Exercise instructions =>
The answer must be the full listing, word for word, with no pictures in it.

----------------

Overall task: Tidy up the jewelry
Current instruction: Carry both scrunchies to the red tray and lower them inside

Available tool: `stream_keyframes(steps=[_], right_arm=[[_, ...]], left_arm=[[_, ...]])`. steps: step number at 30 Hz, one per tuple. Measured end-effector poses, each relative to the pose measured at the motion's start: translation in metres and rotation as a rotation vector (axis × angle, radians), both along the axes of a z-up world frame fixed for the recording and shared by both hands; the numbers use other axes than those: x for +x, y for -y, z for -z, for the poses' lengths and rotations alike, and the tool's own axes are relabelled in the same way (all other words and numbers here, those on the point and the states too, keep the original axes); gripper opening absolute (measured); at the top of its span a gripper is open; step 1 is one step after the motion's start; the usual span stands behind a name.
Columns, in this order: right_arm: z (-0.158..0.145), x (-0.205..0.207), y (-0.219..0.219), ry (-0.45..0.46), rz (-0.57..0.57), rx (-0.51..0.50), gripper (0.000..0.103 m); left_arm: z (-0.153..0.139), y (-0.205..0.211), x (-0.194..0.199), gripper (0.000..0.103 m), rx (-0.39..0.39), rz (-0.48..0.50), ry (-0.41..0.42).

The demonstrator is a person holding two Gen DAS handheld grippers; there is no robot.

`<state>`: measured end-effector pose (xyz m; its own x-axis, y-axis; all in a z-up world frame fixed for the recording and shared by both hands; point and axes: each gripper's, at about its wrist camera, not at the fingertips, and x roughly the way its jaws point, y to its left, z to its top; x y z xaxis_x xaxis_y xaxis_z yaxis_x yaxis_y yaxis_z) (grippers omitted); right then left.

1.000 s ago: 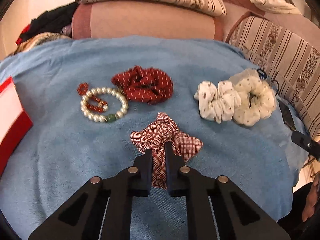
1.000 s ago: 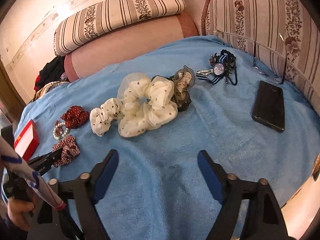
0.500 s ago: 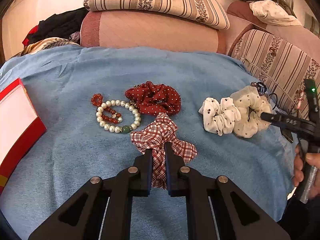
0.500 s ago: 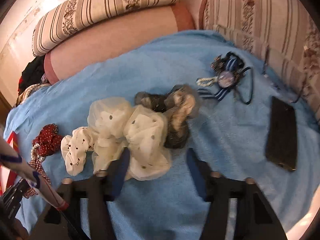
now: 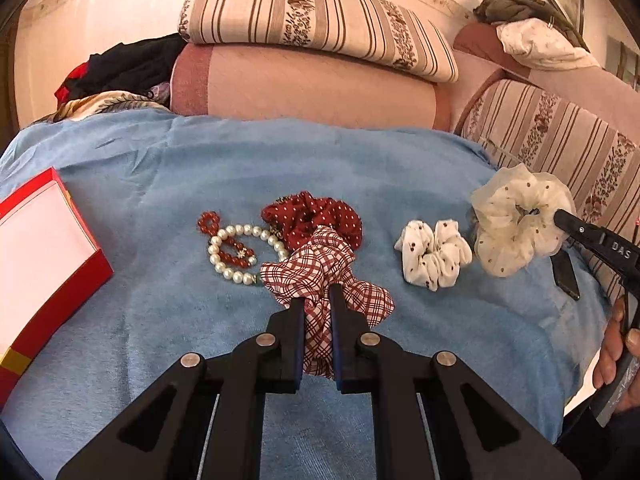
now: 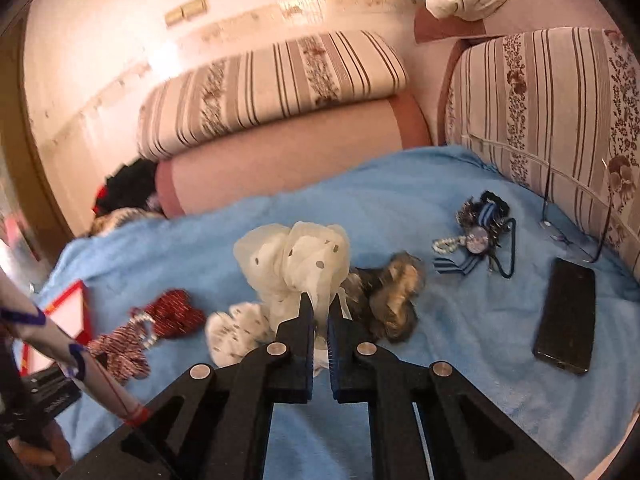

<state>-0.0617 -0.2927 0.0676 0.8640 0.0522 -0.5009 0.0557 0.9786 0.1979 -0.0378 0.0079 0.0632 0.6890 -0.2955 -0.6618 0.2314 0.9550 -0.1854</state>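
My left gripper (image 5: pixel 318 304) is shut on a red-and-white plaid scrunchie (image 5: pixel 320 264), which hangs just over the blue towel (image 5: pixel 360 160). Behind it lie a pearl bracelet (image 5: pixel 240 256), a red bead bracelet (image 5: pixel 208 222) and a dark red dotted scrunchie (image 5: pixel 316 216). The jaws of my right gripper (image 6: pixel 322 300) are closing tight on a sheer cream dotted scrunchie (image 6: pixel 296 260), with its fabric pinched between them and lifted off the towel. The left wrist view shows that cream scrunchie (image 5: pixel 516 220) raised at the right, beside a small white dotted scrunchie (image 5: pixel 434 254).
An open red box (image 5: pixel 40 248) with a white lining sits at the towel's left edge. A brown scrunchie (image 6: pixel 396 296), a blue striped hair piece (image 6: pixel 478 236) and a black phone (image 6: pixel 566 316) lie on the right. Striped cushions (image 6: pixel 540 112) border the back and right.
The right gripper came in over the cream scrunchie, closed on it and raised it off the towel. The left gripper rose slightly, still holding the plaid scrunchie.
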Motion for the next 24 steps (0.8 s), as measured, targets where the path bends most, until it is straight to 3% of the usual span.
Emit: stream_keyframes(steps=[11,24], right_arm=[[-0.016,-0.014,-0.012,0.072,-0.046,0.055,0.006],[-0.027,-0.024,-0.047,0.094,-0.116,0.058,0.006]], left_arm=[[-0.008,-0.013,-0.004,0.01,0.004,-0.032,0.026],[-0.019,-0.033,-0.013,0.01,0.001,-0.079,0.054]])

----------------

Task output =>
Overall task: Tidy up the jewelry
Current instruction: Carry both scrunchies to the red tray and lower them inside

Available tool: `stream_keyframes(steps=[_], right_arm=[[_, ...]], left_arm=[[_, ...]])`. steps: step number at 30 Hz, one per tuple. Measured end-effector poses, each relative to the pose measured at the motion's start: translation in metres and rotation as a rotation vector (axis × angle, radians), both along the axes of a z-up world frame fixed for the recording and shared by both hands; the numbers use other axes than those: x for +x, y for -y, z for -z, for the poses' lengths and rotations alike, and the tool's own axes are relabelled in the same way (all other words and numbers here, those on the point and the states too, keep the original axes); gripper opening absolute (measured); at the top of its span a gripper is open; step 1 is one step after the motion's start; the usual span stands behind a name.
Columns, in this order: right_arm: z (-0.158..0.145), x (-0.205..0.207), y (-0.219..0.219), ry (-0.45..0.46), rz (-0.57..0.57), rx (-0.51..0.50), gripper (0.000..0.103 m); left_arm: z (-0.153..0.139), y (-0.205..0.211), x (-0.194..0.199), gripper (0.000..0.103 m), rx (-0.39..0.39), rz (-0.48..0.50), ry (-0.41..0.42).

The demonstrator is a person holding two Gen DAS handheld grippers; there is no robot.

`<state>`: measured end-effector pose (xyz m; its own x-axis, y-axis; all in a z-up world frame fixed for the recording and shared by both hands; point and axes: each gripper's, at about its wrist camera, not at the fingertips, and x roughly the way its jaws point, y to its left, z to its top; x y z xaxis_x xaxis_y xaxis_z yaxis_x yaxis_y yaxis_z) (grippers omitted); right then left.

1.000 s ago: 
1.000 s ago: 
0.500 s ago: 
0.500 s ago: 
now: 
now: 

<state>-0.0617 -0.2927 0.0676 0.8640 0.0522 -0.5009 0.0557 0.9786 0.1979 -0.0378 0.0079 0.0632 0.6890 -0.2955 -0.6618 0.2314 0.9550 -0.1854</state>
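My left gripper (image 5: pixel 318 304) is shut on a red-and-white plaid scrunchie (image 5: pixel 320 264), which hangs just over the blue towel (image 5: pixel 360 160). Behind it lie a pearl bracelet (image 5: pixel 240 256), a red bead bracelet (image 5: pixel 208 222) and a dark red dotted scrunchie (image 5: pixel 316 216). The jaws of my right gripper (image 6: pixel 322 300) are closing tight on a sheer cream dotted scrunchie (image 6: pixel 296 260), with its fabric pinched between them and lifted off the towel. The left wrist view shows that cream scrunchie (image 5: pixel 516 220) raised at the right, beside a small white dotted scrunchie (image 5: pixel 434 254).
An open red box (image 5: pixel 40 248) with a white lining sits at the towel's left edge. A brown scrunchie (image 6: pixel 396 296), a blue striped hair piece (image 6: pixel 478 236) and a black phone (image 6: pixel 566 316) lie on the right. Striped cushions (image 6: pixel 540 112) border the back and right.
The right gripper came in over the cream scrunchie, closed on it and raised it off the towel. The left gripper rose slightly, still holding the plaid scrunchie.
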Motion for the next 24 steps (0.8 s), as measured, targets where the path bends most, until it is straight to 3% of the usual span.
Emit: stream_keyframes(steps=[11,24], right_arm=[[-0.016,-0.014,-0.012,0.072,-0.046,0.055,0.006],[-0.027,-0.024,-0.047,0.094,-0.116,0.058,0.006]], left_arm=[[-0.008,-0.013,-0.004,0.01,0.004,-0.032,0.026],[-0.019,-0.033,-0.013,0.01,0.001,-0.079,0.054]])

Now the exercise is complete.